Arduino is an open source software and can be downloaded for free. Download it if you haven't already.

Download Arduino 1.6.x software:

Following the instructions,install it and get familiar with using the IDE.

ATTiny libraries

NOTE:you can omit this if you will be using the 8 transmitter codes we have uploaded.But you will have to do it if you want to experiment with the IR signals.

Download the corresponding ATiny zip file attached.

  • Unzip the attiny zip file. It should contain an “attiny-ide.1.6.x” folder that contains an “attiny” folder.
  • Locate your Arduino sketchbook folder (you can find its location in the preferences dialogue in the Arduino software)
  • Create a new sub-folder called “hardware” in the sketchbook folder, if it doesn’t exist already.
  • Copy the “attiny” folder from the unzipped to the “hardware” folder. You should end up with folder structure likeDocuments > Arduino > hardware > attiny > avr that contains the file boards.txt and another folder called variants.
  • Restart the Arduino development environment.
  • You should see an ATtiny entry in the Tools > Board menu. When you select it, you should see additional Clock and Processor sub-menus in the Tools menu. These allow you to specify your ATtiny configuration.In our case ATtiny85 working at 8Mhz clock frequency.
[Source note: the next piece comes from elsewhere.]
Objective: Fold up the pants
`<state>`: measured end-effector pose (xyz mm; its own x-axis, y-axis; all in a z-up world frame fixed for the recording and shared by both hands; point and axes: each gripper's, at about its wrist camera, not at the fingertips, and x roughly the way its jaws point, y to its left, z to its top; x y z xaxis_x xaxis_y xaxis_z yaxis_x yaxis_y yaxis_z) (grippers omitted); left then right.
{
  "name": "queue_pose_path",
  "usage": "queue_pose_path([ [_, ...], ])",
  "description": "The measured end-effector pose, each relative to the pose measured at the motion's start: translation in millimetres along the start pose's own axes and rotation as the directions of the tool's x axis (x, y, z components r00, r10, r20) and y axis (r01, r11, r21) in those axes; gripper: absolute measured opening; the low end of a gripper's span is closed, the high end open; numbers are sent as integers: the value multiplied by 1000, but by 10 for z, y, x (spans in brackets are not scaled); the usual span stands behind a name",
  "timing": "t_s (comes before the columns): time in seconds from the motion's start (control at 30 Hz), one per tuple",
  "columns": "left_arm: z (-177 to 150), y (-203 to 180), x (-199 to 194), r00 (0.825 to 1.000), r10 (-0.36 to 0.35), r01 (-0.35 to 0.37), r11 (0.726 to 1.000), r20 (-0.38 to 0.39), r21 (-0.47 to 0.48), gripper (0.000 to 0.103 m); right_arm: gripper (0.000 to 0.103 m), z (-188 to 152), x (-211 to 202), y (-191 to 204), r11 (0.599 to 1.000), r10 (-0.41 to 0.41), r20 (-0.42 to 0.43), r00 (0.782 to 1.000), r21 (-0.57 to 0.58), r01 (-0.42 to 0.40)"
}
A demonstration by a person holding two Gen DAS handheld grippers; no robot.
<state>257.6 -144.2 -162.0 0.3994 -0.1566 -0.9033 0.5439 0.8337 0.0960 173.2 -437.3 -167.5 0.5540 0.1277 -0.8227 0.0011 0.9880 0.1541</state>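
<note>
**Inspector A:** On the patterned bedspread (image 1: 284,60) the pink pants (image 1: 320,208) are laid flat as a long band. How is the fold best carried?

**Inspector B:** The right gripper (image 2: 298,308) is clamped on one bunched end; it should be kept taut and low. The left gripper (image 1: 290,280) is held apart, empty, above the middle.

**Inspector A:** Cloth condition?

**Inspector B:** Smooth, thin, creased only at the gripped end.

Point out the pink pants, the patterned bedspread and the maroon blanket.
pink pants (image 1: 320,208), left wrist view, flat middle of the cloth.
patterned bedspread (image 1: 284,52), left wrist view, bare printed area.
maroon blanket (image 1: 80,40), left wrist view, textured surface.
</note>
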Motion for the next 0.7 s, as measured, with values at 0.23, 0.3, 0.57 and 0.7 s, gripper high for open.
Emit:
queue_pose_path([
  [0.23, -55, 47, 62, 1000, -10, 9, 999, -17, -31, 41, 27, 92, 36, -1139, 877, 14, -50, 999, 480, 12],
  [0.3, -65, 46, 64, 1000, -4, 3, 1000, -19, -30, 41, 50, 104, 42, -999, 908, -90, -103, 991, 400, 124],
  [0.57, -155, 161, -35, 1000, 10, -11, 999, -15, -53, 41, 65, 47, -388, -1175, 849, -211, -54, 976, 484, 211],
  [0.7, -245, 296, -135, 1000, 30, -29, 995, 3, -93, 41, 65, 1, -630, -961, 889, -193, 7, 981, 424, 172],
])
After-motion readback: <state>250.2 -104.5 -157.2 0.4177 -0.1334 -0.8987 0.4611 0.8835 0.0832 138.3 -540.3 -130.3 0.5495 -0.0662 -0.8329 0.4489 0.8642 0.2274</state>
You can visit the arduino website to download the arduino software version of your choice.

AVRDUDE is a command line tool. So you will have to use command prompt. You must get familiar with the cmd commands. If you are not comfortable with cmd, you can always switch to GUI softwares that available for AVRDUDE. There are a many softwares available online.

Referring this website will help you get familiar with using AVRDUDE.

Step 2: Make a Remote (or Buy One)

Note: If you don’t want to build a remote, small remotes are available for really cheap prices.Those who will buy remotes can skip this and jump to the 4th step.

Those who are going to use the hex files we provide can skip to the 3rd step.

Just read the next paragraph for a little understanding.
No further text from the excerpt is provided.